Swedish team creates 'impossible' record-breaking drug delivery material

Upsalite, the most absorbent material on earth, shows potential for drug delivery.--Courtesy of Uppsala University

After years of searching, a record-breaking material with drug-delivering capabilities thought to be "impossible" has been synthesized by Swedish researchers.

Researchers at Uppsala University created a magnesium carbonate material called Upsalite, a near-mythical substance with world-record-breaking surface area and water-absorption abilities. Upsalite, according to the university, has potential in the drug formulation industry, as well as several other applications in electronics and environmental cleanup, as published in the journal PLoS ONE.

The new material has the highest surface area measured of any alkali earth metal carbonate at 800 square meters per gram, a property that allows it to absorb liquids rapidly, making it the most absorbent material on earth. This absorbency, controlled by nanosized pores, presents an important application for drug delivery, as researchers look to contain drugs within stable, controlled vehicles. Absorbent materials in the past have aided with insulin delivery, chemotherapy and autoimmune drugs.

And what's more, the Uppsala team made the discovery purely by accident--back in 2011, they left an experiment in the reaction chamber by mistake one weekend and discovered Monday morning that a rigid gel had formed, giving them Upsalite.

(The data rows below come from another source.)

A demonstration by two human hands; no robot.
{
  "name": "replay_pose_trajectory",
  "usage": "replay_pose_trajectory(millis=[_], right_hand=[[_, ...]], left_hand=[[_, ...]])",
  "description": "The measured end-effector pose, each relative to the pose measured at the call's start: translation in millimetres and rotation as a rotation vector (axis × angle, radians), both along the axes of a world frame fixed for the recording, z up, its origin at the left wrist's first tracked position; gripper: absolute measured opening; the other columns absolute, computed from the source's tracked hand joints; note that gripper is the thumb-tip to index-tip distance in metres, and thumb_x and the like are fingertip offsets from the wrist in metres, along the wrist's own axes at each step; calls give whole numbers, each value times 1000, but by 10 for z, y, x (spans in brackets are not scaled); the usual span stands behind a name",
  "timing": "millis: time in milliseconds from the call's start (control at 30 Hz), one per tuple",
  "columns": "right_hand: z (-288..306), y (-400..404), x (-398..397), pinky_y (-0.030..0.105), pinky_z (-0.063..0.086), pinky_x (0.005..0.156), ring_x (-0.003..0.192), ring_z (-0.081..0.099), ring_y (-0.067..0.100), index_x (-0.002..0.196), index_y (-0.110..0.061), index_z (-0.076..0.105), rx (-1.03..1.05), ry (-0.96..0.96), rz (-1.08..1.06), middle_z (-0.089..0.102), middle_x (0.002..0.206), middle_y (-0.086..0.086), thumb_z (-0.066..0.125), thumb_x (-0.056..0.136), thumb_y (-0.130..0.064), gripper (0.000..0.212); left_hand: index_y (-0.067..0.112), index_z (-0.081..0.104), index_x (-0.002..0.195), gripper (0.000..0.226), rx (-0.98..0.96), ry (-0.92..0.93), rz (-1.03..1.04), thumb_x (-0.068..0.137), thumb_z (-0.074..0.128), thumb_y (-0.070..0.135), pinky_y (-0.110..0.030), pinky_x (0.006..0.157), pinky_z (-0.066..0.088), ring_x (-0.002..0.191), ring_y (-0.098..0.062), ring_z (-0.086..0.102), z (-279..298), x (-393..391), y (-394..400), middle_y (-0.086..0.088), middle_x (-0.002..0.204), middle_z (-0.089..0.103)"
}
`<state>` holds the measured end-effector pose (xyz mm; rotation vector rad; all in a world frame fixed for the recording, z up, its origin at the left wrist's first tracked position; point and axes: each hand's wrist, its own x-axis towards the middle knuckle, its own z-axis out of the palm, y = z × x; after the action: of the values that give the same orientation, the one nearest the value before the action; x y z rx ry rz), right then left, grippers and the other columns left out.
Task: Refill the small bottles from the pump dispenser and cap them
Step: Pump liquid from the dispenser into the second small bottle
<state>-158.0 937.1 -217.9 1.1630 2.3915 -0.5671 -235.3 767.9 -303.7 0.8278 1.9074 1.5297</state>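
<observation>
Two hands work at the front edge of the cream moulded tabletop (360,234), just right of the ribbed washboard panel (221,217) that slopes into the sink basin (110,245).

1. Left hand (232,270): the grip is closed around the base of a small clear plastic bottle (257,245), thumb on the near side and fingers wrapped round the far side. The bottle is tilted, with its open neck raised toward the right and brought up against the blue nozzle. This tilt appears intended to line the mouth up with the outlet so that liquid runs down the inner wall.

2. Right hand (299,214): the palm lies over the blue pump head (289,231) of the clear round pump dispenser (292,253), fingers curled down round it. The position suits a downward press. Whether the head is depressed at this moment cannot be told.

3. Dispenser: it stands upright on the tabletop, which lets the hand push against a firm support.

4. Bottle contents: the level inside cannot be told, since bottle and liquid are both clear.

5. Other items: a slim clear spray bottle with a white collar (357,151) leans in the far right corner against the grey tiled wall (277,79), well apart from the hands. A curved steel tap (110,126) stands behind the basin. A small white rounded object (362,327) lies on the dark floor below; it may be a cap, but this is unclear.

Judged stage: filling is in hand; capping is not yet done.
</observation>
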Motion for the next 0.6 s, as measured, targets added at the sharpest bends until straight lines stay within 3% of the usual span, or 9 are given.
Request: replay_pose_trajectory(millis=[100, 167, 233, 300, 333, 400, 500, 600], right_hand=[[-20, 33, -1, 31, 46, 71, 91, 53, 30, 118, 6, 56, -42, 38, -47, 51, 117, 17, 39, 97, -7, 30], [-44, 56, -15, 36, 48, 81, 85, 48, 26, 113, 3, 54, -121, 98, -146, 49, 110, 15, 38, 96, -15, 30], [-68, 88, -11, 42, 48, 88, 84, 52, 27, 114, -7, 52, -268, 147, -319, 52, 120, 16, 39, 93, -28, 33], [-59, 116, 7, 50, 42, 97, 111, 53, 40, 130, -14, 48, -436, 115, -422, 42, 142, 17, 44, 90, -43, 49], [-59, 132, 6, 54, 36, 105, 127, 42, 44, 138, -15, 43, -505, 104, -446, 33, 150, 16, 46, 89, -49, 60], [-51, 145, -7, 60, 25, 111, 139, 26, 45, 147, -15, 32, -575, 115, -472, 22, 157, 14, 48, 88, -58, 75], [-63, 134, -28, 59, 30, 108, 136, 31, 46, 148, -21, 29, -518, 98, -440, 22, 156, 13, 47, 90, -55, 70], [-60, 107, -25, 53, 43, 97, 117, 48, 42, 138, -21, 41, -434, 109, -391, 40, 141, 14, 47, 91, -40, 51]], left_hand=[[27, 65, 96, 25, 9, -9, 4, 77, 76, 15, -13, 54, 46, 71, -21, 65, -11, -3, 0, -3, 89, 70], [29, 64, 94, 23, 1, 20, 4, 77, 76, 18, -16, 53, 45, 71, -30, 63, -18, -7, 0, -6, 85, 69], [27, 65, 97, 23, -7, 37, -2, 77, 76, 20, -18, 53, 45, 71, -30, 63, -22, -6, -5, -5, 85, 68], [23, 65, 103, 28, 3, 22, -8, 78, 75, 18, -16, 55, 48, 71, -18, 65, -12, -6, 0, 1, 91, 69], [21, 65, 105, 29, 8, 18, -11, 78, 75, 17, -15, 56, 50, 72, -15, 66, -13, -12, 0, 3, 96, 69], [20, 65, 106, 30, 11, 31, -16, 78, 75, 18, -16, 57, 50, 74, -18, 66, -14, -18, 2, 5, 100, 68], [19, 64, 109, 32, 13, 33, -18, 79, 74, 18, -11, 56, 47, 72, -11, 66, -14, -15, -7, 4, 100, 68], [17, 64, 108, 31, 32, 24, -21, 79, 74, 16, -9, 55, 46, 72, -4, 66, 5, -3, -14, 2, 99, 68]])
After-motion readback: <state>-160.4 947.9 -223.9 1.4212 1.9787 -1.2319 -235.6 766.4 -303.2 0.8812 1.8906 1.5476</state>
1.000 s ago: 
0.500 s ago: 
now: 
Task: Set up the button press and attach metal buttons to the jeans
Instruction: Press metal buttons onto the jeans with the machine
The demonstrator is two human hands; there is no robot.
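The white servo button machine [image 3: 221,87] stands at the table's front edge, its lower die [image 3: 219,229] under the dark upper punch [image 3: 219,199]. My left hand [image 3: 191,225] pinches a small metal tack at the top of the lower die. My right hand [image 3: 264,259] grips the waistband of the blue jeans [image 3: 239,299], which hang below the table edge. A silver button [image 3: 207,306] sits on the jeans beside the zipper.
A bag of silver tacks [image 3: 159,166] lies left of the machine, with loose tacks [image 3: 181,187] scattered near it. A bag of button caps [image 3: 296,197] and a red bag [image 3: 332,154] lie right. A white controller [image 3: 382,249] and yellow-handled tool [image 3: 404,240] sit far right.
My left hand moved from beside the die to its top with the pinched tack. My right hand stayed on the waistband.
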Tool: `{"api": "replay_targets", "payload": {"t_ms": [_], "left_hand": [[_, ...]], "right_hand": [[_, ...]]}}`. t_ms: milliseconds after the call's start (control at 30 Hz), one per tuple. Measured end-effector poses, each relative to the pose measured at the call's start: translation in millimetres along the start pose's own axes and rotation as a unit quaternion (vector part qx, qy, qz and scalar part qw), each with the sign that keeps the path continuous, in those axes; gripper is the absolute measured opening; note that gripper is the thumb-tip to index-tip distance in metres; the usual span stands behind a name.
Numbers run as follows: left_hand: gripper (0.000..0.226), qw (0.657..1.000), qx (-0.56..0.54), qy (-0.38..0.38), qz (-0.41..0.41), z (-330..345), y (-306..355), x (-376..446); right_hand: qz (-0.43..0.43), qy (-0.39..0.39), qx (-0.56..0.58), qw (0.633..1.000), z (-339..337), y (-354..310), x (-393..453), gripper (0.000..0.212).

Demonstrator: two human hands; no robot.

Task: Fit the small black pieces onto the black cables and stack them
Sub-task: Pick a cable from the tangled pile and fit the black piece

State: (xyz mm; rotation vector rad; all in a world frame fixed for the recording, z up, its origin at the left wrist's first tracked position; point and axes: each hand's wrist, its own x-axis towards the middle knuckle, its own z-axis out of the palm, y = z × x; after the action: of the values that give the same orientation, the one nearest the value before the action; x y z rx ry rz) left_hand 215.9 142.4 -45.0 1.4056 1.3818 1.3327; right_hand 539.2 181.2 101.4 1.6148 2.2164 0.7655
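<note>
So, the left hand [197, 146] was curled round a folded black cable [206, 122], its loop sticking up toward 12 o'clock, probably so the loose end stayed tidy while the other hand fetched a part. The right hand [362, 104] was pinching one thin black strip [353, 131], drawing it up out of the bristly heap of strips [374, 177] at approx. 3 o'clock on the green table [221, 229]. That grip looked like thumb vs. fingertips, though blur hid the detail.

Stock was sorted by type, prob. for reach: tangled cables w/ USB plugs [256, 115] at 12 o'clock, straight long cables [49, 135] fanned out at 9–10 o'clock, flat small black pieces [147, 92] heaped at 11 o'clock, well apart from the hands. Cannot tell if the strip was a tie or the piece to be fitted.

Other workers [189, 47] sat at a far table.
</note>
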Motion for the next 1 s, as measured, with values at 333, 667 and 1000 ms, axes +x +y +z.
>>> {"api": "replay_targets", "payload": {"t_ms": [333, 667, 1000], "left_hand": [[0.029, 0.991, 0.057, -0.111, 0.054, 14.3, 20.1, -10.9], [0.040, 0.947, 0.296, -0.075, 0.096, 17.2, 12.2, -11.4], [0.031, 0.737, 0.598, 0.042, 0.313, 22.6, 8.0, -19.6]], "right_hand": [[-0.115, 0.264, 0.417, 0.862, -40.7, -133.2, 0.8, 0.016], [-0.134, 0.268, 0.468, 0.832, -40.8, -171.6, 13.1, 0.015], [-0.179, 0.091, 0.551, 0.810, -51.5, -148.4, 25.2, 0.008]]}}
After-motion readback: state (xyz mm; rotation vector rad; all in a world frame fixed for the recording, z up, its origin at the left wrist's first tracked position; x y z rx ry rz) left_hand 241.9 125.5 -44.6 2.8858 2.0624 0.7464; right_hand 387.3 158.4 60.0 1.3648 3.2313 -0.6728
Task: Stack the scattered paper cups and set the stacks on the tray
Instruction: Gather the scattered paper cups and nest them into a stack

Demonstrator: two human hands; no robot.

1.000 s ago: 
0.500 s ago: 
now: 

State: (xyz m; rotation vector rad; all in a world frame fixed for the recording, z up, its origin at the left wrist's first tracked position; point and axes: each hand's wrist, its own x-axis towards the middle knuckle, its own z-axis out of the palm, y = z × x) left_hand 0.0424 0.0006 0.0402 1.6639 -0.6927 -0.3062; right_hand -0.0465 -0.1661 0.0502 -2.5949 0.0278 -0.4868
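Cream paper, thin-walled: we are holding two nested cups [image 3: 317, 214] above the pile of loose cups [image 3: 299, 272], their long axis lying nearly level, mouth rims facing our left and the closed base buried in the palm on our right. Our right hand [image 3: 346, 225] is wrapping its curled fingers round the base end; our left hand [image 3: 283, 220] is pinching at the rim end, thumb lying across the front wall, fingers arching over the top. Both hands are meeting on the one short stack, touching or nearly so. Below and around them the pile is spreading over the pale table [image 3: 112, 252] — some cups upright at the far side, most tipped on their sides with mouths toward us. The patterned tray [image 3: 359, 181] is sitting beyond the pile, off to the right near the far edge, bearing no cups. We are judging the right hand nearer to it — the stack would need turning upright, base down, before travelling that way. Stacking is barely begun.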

"In contrast to what has been claimed for more than 100 years in the scientific literature, we have found that amorphous magnesium carbonate can be made in a very simple, low-temperature process," researcher Johan Gómez de la Torre said in a statement.

"After having gone through a number of state-of-the-art materials characterization techniques it became clear that we had indeed synthesized the material that previously had been claimed impossible to make," team member Maria Strømme added. "This pore structure gives the material a totally unique way of interacting with the environment leading to a number of properties important for application of the material."